Un danger insoupçonné aux règles uniques
Contrairement à la Terre où la gravité et la convection guident les flammes vers le haut, en apesanteur, le feu se comporte de manière radicalement différente. L’absence de convection signifie que l’oxygène frais n’est pas naturellement apporté à la flamme, et les gaz de combustion ne s’éloignent pas, formant ainsi une sphère autour de la source. La flamme est plus faible, mais potentiellement plus insidieuse, pouvant se propager de manière inattendue et être plus difficile à détecter et à éteindre. Les détecteurs de fumée et les systèmes d’extinction conçus pour la Terre sont donc inefficaces dans l’espace.

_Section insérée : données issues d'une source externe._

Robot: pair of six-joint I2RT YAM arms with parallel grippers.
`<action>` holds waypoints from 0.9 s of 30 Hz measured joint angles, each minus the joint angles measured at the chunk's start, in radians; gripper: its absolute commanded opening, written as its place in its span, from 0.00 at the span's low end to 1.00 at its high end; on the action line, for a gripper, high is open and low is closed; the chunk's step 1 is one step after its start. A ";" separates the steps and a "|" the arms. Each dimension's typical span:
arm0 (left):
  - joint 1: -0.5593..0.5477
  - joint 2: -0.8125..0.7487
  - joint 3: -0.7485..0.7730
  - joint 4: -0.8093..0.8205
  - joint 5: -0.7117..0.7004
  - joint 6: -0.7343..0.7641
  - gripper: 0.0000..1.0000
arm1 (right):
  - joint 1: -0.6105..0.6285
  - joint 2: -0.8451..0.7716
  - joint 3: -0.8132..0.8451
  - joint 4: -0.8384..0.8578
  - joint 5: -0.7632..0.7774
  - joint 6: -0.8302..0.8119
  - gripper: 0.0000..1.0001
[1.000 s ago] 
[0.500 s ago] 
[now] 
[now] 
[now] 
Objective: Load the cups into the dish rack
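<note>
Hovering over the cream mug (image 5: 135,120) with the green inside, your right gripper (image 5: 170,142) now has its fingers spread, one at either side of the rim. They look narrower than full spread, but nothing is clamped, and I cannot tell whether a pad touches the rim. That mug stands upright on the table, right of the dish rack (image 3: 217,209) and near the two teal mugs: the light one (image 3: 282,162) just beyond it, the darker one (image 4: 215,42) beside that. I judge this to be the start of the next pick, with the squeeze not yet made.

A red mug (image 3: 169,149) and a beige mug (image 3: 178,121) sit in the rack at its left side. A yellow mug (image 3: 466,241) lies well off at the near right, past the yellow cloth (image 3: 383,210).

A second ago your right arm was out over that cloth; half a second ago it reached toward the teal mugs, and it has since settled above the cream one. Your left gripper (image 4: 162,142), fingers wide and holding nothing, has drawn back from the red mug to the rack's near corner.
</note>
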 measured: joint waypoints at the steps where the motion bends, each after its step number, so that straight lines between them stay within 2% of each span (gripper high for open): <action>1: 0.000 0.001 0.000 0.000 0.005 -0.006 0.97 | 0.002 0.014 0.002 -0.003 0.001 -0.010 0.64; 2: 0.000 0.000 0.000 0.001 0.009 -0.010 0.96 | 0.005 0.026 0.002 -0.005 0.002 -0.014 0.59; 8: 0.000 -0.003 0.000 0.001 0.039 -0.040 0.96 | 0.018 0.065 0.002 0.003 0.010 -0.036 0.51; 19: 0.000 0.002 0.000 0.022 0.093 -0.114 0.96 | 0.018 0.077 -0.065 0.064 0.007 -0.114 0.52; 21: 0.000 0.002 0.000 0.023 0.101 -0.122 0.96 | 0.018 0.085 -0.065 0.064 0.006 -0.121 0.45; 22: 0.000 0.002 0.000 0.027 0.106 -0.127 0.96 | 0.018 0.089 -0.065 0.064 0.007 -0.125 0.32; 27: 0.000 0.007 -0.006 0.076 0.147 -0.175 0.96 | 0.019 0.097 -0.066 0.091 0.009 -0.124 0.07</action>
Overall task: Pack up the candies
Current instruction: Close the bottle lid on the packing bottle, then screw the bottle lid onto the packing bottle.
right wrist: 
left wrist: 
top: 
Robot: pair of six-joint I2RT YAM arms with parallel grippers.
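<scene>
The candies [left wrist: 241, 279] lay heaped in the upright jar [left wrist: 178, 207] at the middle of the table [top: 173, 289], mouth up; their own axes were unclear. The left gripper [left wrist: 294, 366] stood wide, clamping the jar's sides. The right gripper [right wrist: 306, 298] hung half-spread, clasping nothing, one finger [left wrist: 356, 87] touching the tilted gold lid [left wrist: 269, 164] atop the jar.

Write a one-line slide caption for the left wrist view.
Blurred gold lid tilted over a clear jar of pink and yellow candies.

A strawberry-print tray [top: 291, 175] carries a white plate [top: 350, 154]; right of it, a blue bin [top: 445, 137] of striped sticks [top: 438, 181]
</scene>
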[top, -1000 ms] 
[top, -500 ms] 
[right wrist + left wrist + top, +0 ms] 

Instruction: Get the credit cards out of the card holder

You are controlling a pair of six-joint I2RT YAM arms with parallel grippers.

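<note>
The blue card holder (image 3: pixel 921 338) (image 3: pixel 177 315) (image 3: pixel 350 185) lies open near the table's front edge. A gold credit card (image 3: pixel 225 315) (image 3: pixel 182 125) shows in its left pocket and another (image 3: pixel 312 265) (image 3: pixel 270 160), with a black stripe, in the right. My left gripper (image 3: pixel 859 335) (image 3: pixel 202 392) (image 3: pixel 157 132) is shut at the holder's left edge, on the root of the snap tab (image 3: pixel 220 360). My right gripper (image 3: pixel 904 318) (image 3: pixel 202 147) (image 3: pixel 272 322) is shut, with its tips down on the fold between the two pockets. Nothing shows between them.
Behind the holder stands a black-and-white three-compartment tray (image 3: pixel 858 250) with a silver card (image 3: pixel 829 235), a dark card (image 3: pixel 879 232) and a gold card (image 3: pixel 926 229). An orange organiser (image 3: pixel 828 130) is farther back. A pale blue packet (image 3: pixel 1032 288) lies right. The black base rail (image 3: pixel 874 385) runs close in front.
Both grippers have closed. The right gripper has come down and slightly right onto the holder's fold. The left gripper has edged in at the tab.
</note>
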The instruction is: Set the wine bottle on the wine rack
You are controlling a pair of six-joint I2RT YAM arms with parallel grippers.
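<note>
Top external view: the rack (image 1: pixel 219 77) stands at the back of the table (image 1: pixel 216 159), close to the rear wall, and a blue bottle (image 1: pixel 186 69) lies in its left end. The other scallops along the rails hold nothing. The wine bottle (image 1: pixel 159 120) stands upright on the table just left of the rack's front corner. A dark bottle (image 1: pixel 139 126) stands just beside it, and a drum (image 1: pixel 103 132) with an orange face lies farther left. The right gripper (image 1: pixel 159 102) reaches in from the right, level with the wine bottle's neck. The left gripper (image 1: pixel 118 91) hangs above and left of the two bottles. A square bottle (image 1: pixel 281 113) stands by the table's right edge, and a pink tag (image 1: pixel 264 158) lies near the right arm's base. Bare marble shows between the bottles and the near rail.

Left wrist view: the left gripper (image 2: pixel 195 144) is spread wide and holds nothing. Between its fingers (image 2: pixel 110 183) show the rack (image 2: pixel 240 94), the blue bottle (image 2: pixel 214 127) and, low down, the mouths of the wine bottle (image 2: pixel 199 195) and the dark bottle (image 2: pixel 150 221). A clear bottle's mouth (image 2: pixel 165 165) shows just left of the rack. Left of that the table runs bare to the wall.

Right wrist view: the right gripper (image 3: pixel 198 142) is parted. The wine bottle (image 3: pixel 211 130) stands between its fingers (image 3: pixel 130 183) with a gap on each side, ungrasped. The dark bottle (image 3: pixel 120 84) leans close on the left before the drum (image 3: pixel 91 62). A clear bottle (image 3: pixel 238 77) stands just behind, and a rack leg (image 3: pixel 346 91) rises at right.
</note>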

Des laboratoires en orbite pour percer les mystères du feu
Pour mieux comprendre ces phénomènes, des expériences sont menées à bord de la Station Spatiale Internationale (ISS) et d’autres véhicules spatiaux. Le programme ACME (Advanced Combustion via Microgravity Experiments) de la NASA, par exemple, a permis d’étudier diverses facettes de la combustion en microgravité. Des expériences comme Coflam, Flame Design, Cool Flames ou Burning Rate Emulator ont permis d’observer la forme des flammes, leur couleur, la production de suie, et leur propagation sur différents matériaux.
Une initiative majeure a été l’expérience Saffire (Spacecraft Fire Experiment), menée à bord de véhicules de ravitaillement Cygnus après leur découplage de l’ISS. Ces expériences ont permis d’allumer de plus grands feux contrôlés dans un environnement sécurisé avant que le Cygnus ne soit détruit. L’objectif est de mesurer les vitesses de propagation des flammes sur divers matériaux spatiaux, de tester des capteurs de fumée innovants et d’évaluer l’efficacité de différents agents extincteurs.
Vers des missions plus sûres et plus longues
Les leçons tirées de ces expériences sont vitales pour la conception des futurs vaisseaux et habitats spatiaux. Elles permettront de développer des systèmes de détection incendie plus performants, des agents extincteurs adaptés à l’environnement spatial, et de sélectionner des matériaux de construction plus résistants au feu.
Alors que l’humanité vise des missions plus longues et plus complexes vers la Lune et Mars, la sécurité des équipages devient une priorité absolue. Comprendre et maîtriser le feu en microgravité est une étape essentielle pour garantir la survie et le succès de ces audacieuses explorations lointaines.